Мой айфон вибрирует рядом с вазой и непроизвольно тянусь к нему. Достать е получается — сил почти не осталось, кажется, будто сейчас опущу веки и засну вечным сном спящей красавицы.

— Это твой парень, — хмурится Миша, потянувшись к телефону и оглядывается на меня, вскидывая бровь. — Ответишь?

Ответить не успеваю, ибо в палату заходить Семен — глава службы безопасности Амира. Ну да. Ведь его меня охранять приставили. В темном взгляде мужчины ничего не отражает — ноль эмоций. Он кивает, осторожно интересуясь:

— Лилия Дмитриевна, вам что-то нужно? Попросить вашего гостя выйти?

Да, чтобы все меня оставили в покое.

— Ничего, — выдыхаю едва слышно и они с Мишей переглядываются.
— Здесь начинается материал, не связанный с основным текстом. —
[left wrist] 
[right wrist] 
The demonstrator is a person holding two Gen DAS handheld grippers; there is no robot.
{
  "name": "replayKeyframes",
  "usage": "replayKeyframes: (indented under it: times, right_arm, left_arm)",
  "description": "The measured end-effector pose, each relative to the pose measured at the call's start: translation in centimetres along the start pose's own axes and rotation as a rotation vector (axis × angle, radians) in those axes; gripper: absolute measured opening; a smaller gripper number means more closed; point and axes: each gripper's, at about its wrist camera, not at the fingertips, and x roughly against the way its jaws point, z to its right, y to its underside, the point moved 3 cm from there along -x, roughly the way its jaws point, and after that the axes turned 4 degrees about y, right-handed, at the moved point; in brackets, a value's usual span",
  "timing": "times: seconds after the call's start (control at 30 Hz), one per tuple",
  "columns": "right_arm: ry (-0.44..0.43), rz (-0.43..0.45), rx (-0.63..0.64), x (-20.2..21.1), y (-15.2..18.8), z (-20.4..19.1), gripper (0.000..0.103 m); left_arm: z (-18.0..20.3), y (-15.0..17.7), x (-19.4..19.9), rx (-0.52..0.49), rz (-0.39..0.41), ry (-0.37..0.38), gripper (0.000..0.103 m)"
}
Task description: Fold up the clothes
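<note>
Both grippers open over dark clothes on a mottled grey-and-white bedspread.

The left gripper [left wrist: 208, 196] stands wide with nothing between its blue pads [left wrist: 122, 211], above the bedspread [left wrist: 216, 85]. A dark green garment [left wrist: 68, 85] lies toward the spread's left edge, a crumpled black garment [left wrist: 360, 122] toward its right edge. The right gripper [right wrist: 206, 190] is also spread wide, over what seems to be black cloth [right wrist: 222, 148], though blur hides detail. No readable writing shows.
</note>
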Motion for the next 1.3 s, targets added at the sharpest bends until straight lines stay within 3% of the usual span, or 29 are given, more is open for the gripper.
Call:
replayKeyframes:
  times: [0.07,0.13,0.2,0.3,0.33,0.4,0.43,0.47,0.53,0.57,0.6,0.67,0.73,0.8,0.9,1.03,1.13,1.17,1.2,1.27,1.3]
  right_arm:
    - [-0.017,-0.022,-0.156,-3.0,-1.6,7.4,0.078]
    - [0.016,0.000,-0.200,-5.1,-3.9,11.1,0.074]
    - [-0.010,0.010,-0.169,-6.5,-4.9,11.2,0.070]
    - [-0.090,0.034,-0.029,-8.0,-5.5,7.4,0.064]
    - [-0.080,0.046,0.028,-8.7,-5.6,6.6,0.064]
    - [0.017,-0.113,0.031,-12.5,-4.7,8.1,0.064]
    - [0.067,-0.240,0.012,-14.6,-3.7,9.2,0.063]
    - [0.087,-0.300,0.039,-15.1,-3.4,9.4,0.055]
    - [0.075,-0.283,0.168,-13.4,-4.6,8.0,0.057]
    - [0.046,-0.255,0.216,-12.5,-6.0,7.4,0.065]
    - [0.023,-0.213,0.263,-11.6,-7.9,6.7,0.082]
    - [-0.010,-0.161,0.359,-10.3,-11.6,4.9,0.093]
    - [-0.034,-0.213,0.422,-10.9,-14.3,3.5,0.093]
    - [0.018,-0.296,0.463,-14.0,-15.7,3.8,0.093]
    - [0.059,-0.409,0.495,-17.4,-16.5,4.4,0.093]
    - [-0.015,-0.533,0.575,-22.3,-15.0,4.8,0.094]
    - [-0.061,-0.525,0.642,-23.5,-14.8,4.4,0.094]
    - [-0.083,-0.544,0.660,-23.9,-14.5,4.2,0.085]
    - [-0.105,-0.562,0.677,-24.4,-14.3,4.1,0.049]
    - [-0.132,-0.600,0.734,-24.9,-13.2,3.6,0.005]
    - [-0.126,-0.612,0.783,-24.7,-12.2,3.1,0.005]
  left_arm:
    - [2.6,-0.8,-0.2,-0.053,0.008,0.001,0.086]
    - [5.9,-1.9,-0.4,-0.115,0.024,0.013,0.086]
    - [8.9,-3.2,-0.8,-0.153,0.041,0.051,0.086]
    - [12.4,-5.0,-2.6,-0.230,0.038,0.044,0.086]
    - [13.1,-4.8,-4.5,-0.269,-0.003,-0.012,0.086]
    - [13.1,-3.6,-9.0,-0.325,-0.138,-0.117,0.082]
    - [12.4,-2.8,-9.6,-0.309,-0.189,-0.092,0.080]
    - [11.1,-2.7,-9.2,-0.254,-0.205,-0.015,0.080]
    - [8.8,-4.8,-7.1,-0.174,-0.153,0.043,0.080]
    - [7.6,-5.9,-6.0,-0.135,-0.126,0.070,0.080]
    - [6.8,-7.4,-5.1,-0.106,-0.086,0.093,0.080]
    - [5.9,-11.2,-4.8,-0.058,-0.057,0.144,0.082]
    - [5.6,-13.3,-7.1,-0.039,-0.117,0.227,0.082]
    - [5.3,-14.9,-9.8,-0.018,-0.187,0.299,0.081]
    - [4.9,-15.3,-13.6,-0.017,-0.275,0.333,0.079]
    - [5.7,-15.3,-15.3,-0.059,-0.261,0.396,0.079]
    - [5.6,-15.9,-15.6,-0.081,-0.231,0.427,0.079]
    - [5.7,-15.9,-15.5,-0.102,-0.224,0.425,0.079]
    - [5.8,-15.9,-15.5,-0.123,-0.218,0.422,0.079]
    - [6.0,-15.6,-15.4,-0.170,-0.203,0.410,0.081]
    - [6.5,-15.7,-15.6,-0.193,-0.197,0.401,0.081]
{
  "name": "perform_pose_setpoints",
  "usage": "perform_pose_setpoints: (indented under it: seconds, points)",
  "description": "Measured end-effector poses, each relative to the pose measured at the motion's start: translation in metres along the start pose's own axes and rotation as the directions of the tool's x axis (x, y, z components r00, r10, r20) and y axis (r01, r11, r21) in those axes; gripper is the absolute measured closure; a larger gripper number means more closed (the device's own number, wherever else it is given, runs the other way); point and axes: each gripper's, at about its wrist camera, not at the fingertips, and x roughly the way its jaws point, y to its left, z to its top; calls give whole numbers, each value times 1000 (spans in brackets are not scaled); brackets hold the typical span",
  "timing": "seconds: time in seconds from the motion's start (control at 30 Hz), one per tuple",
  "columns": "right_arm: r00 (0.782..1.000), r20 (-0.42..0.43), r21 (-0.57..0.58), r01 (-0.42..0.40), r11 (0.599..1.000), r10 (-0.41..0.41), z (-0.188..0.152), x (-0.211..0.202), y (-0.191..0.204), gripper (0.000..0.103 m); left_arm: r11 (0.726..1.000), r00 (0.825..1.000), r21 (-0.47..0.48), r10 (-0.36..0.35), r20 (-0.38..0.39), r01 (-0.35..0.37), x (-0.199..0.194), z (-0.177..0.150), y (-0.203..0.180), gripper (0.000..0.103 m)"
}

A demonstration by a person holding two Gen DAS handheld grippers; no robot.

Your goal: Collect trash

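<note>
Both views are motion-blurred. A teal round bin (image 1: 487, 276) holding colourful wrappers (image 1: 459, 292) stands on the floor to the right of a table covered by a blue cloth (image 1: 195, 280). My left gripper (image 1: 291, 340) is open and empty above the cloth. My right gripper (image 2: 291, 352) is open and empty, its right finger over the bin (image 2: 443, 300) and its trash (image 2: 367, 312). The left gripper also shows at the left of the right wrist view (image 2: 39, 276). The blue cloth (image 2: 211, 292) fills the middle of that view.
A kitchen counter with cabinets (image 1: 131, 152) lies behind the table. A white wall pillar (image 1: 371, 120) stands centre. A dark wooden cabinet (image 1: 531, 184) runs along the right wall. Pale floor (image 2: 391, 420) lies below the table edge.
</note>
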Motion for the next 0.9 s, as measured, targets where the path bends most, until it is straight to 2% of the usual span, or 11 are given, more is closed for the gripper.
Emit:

Мне кажется, будто Семен хмурится. Серов улыбается ему, а когда мужчина выходит, бормочет:

— Суровый дядька. Настоящий цербер семьи Дороновых, — хмыкает он, а я поворачиваю олову на подушке, подняв руку дабы убрать прядь волос и застываю.

Несмотря на затуманенный разум, притупленные чувства и эмоции, картина вспыхивает в памяти точно живая. То липовое видео с Жанной, которое я сотни раз прокручивала в своей памяти и пыталась понять происходящее. Раскладывала на кадры, восстанавливала каждую деталь и пыталась найти хоть какую-то зацепку, дабы восторжествовала справедливость для невинно убитой девушки, как я тогда думала. И много-много раз прогоняя эти страшные моменты в памяти, я вспоминала холодные глаза убийцы в маске, нижняя часть лица которого была скрыта.

А сейчас он смотрел на меня умиленным карим взором и хлопал длинными ресницами, стоило приподнять руку, закрывая часть его лица собственной ладонью в воздухе. Что это? Игра воображения? Фантазия на грани сна и реальности?

— Та рыжая девушка, которую ты пыталась сфотографировать. Ты говорила, что ее видела в клубе? — мягко спрашивает Миша, поднимаясь на ноги и убирая мою руку, кладет ее рядом, поправляя на мне одеяло. Старается не задеть воткнутый катетер, а я все больше ощущаю, как меня захватывает в тиски давящих стен палаты, ставшей вдруг такой маленькой.